**Exercise details**
Print the listing below in its entirety, character for character.
* * * * * * *
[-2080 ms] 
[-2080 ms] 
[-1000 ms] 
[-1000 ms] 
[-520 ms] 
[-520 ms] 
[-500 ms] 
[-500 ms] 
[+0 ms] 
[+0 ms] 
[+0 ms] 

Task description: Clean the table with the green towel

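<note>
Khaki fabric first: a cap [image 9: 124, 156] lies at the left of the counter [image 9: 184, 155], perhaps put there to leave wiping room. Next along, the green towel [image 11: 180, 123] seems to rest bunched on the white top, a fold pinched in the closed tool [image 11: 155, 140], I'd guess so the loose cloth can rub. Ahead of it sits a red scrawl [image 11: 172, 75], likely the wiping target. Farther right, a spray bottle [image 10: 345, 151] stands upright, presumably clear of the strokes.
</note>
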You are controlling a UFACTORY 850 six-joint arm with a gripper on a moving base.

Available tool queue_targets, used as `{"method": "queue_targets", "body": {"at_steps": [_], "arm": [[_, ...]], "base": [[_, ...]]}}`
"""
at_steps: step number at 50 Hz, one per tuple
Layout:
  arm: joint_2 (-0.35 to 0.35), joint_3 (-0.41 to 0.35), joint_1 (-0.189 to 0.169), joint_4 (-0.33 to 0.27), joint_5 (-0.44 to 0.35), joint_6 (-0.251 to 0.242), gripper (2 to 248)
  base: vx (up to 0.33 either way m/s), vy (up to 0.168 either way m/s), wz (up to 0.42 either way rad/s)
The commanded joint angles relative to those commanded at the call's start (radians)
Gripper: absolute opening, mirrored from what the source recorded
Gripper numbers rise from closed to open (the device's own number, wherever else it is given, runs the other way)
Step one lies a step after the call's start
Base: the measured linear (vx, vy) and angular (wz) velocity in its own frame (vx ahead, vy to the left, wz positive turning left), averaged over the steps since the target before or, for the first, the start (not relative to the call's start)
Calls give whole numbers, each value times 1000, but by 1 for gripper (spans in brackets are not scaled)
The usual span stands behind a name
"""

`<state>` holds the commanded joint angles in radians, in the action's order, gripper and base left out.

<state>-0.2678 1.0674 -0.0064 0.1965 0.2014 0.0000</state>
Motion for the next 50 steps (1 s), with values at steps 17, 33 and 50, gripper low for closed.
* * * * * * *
**Result for this exercise**
[-2080 ms] 
[-2080 ms] 
[-1000 ms] 
[-1000 ms] 
[-520 ms] 
[-520 ms] 
[-500 ms] 
[-500 ms] 
[+0 ms] 
[+0 ms] 
[+0 ms] 

Task description: Clean the table with the green towel

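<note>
Khaki fabric first: a cap [image 9: 124, 156] lies at the left of the counter [image 9: 184, 155], perhaps put there to leave wiping room. Next along, the green towel [image 11: 180, 123] seems to rest bunched on the white top, a fold pinched in the closed tool [image 11: 155, 140], I'd guess so the loose cloth can rub. Ahead of it sits a red scrawl [image 11: 172, 75], likely the wiping target. Farther right, a spray bottle [image 10: 345, 151] stands upright, presumably clear of the strokes.
</note>
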You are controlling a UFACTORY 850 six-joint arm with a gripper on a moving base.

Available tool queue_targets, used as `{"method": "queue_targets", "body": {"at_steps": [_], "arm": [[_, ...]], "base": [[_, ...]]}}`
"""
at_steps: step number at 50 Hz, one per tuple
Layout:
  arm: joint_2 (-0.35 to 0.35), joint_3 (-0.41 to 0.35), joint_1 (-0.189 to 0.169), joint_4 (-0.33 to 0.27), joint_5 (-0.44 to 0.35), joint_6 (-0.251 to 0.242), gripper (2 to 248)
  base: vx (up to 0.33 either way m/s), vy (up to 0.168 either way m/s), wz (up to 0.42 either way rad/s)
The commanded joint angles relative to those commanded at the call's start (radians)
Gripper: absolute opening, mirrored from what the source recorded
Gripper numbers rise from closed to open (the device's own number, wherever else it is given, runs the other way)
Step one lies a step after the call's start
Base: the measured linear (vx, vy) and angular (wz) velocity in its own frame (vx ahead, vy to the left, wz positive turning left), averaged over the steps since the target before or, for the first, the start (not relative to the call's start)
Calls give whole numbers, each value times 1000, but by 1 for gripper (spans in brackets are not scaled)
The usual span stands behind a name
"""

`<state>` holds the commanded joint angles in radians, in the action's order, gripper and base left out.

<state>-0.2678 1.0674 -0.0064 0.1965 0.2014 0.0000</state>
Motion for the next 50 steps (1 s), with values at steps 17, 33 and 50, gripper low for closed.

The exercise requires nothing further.